§ **How to complete this task**:
Wherever the string "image" appears in the listing, copy that line.

Given information Start Marker

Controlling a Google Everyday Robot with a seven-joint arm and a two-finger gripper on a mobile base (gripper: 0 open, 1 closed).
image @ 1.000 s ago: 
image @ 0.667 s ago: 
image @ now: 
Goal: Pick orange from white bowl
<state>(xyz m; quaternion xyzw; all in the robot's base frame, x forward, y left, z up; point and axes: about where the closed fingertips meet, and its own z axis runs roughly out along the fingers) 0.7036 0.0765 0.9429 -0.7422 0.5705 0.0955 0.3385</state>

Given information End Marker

§ **Response below**:
image @ 1.000 s ago: 
image @ 0.667 s ago: 
image @ now: 

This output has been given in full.